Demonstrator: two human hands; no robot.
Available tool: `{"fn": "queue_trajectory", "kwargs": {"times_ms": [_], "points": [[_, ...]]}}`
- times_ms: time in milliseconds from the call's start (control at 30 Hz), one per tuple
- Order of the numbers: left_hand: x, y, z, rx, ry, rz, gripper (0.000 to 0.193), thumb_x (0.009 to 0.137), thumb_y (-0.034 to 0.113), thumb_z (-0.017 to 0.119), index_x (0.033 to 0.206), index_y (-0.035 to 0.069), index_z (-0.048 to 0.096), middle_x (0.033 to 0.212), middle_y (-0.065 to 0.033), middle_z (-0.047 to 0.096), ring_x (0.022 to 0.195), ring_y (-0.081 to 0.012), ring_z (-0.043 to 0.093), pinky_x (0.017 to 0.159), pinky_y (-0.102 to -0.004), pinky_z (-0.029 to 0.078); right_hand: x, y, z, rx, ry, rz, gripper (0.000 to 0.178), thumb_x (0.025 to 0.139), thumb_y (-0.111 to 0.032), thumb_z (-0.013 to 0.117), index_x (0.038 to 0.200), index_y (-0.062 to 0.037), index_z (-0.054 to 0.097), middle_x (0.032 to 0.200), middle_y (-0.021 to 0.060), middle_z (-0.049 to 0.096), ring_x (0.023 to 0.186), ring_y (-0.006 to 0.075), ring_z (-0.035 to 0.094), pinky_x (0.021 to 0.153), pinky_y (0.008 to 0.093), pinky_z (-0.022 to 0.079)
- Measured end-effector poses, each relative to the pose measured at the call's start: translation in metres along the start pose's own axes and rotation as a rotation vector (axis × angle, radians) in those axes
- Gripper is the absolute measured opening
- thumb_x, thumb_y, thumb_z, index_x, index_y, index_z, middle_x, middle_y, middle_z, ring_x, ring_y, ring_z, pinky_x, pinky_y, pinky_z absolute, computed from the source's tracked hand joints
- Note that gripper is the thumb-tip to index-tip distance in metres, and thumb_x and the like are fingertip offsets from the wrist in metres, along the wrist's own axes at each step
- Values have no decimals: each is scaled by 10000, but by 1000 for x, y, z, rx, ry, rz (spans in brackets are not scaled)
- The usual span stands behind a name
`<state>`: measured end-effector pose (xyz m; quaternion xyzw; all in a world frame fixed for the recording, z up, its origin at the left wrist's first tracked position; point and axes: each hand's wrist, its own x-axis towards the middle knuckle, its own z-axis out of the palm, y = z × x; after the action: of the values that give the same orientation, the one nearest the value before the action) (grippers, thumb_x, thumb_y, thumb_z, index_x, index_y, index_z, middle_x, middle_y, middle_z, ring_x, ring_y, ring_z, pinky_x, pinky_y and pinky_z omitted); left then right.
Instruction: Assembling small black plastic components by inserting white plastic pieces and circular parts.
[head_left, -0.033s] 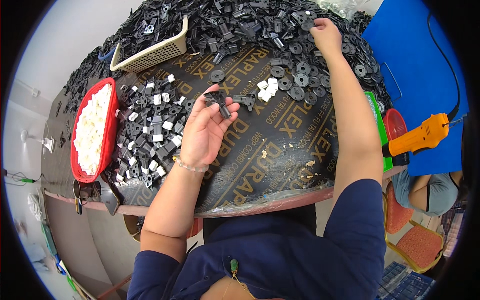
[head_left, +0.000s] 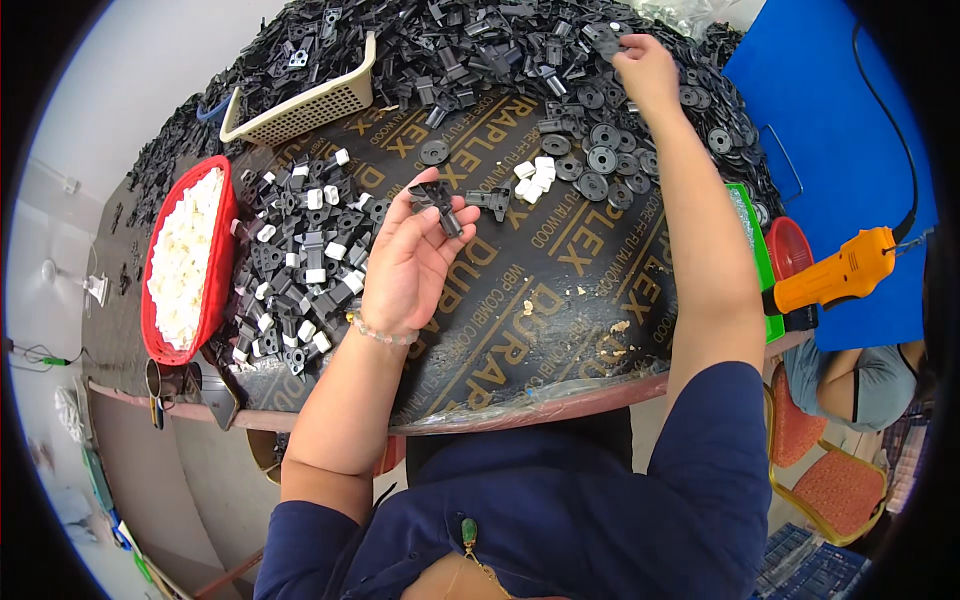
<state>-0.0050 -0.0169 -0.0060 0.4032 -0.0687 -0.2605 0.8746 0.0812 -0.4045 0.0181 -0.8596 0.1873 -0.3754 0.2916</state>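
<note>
Above the middle of the table, my left hand [head_left: 420,240] holds a black plastic fitting with a short tube [head_left: 440,208] between thumb and fingers. My right arm reaches to the far right, where my right hand [head_left: 648,75] pinches a flat black disc [head_left: 607,42] at the edge of the heap. Just right of my left hand lies another black tubed fitting [head_left: 490,201]. Several white plastic caps [head_left: 536,180] sit beyond it in a small cluster. Round black discs [head_left: 602,159] are scattered between these caps and my right arm.
A heap of black parts [head_left: 460,50] covers the far side around a cream basket [head_left: 300,115]. Left are black pieces with white caps [head_left: 315,275] and a red basket [head_left: 228,230] of white pieces. Right are an orange power driver [head_left: 840,272], a green tray [head_left: 757,250] and another person's arm [head_left: 845,385].
My right hand has shifted very slightly left and away from me at the heap. My left hand stays in place with the black fitting.
</note>
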Motion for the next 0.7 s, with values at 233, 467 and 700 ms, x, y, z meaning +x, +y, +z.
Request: {"fn": "queue_trajectory", "kwargs": {"times_ms": [233,467,700], "points": [[0,-4,-3,56,8,104,449,990,56,500,1431,80,417,1199,-130,604,1140,-237,606,976,-394,506,-163,-125,13,267,-273,-591,255,788,-64,671,1040,-43,705,893,112,663,793,270,670,705,352,545],[3,-5,-9,-22,-34,81,427,993,55,503,1412,99,436,1211,-70,616,1126,-191,606,966,-403,510,-201,-139,-13,301,-486,-723,398,744,-77,759,1117,13,654,1211,174,576,974,295,622,838,375,533],[4,-10,-11,-83,-37,-27,243,988,52,528,1226,88,499,1184,-88,628,1078,-212,643,913,-394,565,-186,-137,-40,428,-660,-382,689,730,-130,815,1364,-66,552,1264,125,565,1117,247,587,943,337,484]]}}
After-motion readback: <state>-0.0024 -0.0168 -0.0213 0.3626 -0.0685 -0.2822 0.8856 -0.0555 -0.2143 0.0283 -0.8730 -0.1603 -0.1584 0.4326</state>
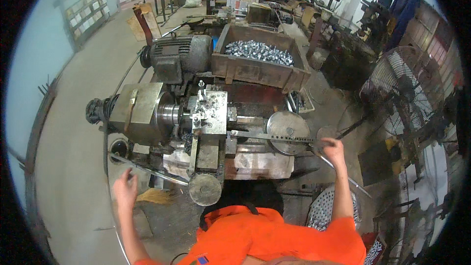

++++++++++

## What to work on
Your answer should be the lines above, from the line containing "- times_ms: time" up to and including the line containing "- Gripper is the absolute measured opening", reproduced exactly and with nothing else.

## Result of this exercise
- times_ms: time in milliseconds from the call's start (control at 30 Hz), one per tuple
- Order of the numbers: left_hand: x, y, z, rx, ry, rz, gripper (0.000 to 0.193), thumb_x (0.009 to 0.137), thumb_y (-0.034 to 0.113), thumb_z (-0.017 to 0.119), index_x (0.033 to 0.206), index_y (-0.035 to 0.069), index_z (-0.048 to 0.096), middle_x (0.033 to 0.212), middle_y (-0.065 to 0.033), middle_z (-0.047 to 0.096), ring_x (0.022 to 0.195), ring_y (-0.081 to 0.012), ring_z (-0.043 to 0.093), pinky_x (0.017 to 0.159), pinky_y (-0.102 to -0.004), pinky_z (-0.029 to 0.078); right_hand: x, y, z, rx, ry, rz, gripper (0.000 to 0.178), thumb_x (0.025 to 0.139), thumb_y (-0.111 to 0.032), thumb_z (-0.013 to 0.117), index_x (0.038 to 0.200), index_y (-0.062 to 0.037), index_z (-0.054 to 0.097), middle_x (0.032 to 0.200), middle_y (-0.021 to 0.060), middle_z (-0.049 to 0.096), ring_x (0.023 to 0.186), ring_y (-0.006 to 0.075), ring_z (-0.035 to 0.094), pinky_x (0.021 to 0.153), pinky_y (0.008 to 0.093), pinky_z (-0.022 to 0.079)
- Measured end-effector poses, each relative to the pose measured at the call's start: translation in metres along the start pose's own axes and rotation as a rotation vector (axis × angle, radians) in those axes
- Gripper is the absolute measured opening

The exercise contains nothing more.